Zsh Mailing List Archive
Messages sorted by: Reverse Date, Date, Thread, Author

Re: Bug#386730: zsh: printf doesn't handle single-digit and two-digit octal escapes



Clint Adams wrote:
> > zsh's builtin printf fails to interpret two-digit octal escape, such
> > as '\1' or '\33'.

Also three-digit sequences, handled at least by bash's printf and the
GNU utility.

> Will changing getkeystring() break anything?

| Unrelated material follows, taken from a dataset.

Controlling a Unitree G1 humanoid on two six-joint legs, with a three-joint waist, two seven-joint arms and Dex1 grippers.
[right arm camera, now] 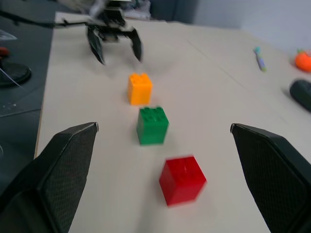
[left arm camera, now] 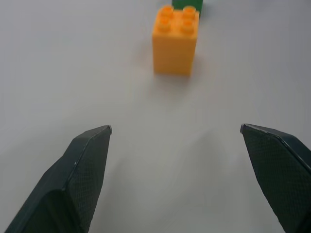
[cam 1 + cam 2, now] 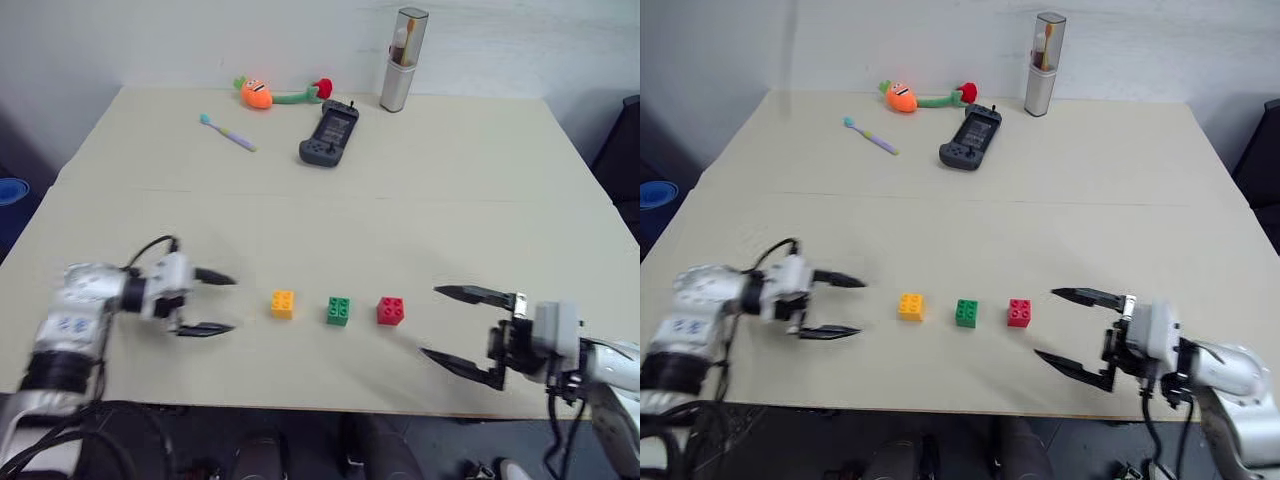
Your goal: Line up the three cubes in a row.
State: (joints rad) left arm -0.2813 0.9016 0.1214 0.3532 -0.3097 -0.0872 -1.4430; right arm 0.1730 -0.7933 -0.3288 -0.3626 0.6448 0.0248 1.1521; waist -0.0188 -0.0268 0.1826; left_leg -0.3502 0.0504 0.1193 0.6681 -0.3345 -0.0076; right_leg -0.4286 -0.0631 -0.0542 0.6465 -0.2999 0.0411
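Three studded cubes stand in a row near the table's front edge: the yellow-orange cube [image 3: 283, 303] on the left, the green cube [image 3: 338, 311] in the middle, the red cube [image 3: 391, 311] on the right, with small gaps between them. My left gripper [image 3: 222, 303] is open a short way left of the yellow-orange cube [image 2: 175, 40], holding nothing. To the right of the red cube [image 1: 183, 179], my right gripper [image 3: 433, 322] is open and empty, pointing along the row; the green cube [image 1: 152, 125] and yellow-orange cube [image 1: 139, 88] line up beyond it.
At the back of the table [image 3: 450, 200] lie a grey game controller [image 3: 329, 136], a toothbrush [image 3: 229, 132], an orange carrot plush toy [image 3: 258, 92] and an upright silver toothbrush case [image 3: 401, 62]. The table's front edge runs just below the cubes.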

If done simply, it would break echo, which doesn't handle '\333'
etc. either.  This appears to be a deliberate feature.

Rather than hack up getkeystring() with yet another code, I've rewritten
it properly so the caller selects the actual features it wants (so
printf can get raw octal handling while echo doesn't).  As always when
trying to turn zsh's accumulated hacks into proper code, this isn't
completely trivial, but all the tests still pass.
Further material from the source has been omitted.